Karanlık odayı aydınlatan tek ışık kaynağı büyük camdan içeri sızan ay ışığıydı. Sokak lambasının yanmadığı, karanlık bir gün, bin geceydi. Yanımda sessiz bir kız; Mary vardı. Onun kesik nefes sesi, dışarıdaki uğultulu esen rüzgar ve sokak köpeklerinin uğuldaması her şey birbiri içinde bir bütündü. Bu koca bütünlüğü bozan bir şey varsa, o da benim kendi bütünlüğünü tersleyen iç bütünsüzlüğümde.
İçim sıkılıyordu. Sanki göğsüme gemici düğümü atmışlar da, birileri her bir yanına güçlükle asılmış, asılmışta asılmış bir o tarafa bir bu tarafa sıktıkça sıkıyorlardı. Canı; un ufak etmeye meyilli olduklarını açıkça dile getirmeseler bile, davranışları onları hemen ele veriyordu. Canım sıkılıyordu. Gün boyu hiçbir şey yapmamak istemem, rutin olan her şeyi bozdukça bozuyordu.

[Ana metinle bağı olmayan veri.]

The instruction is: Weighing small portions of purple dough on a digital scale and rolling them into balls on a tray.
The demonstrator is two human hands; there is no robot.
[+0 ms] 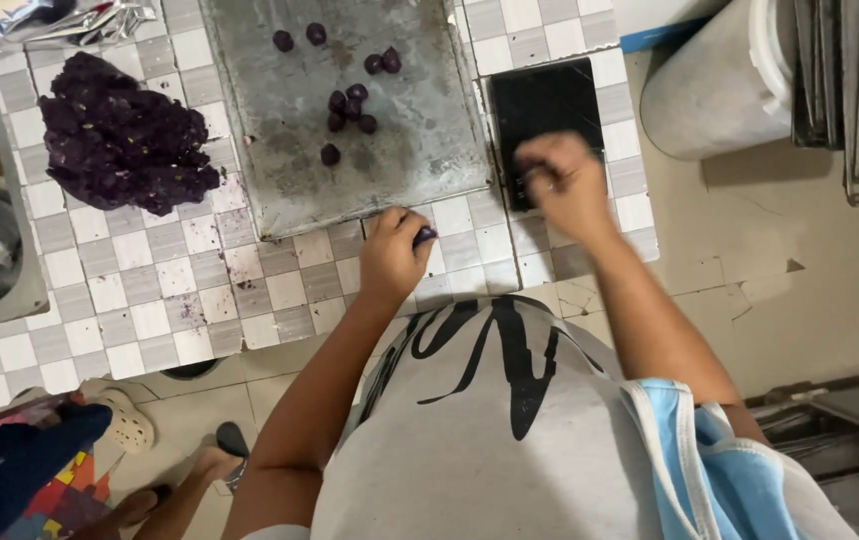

Bozuyordum. Her bir şeyi. Teker teker, bilinçli veyahut bilinçsiz, bunun bir önemi bile yoktu... Ben her şeyi bozuyorum.
Düşünüyorum. Herkesin gidebileceği bir yer... Gittiği vakit kapı dışarı edilmeyeceği, içeri kabul edilebileceği bir yer. Kendince kaçabileceğin bir yer...
Orası tam olarak neresiydi? Ve orası beni, olduğum bu hali, bile bile kabul eder miydi?Kusmak istiyordum.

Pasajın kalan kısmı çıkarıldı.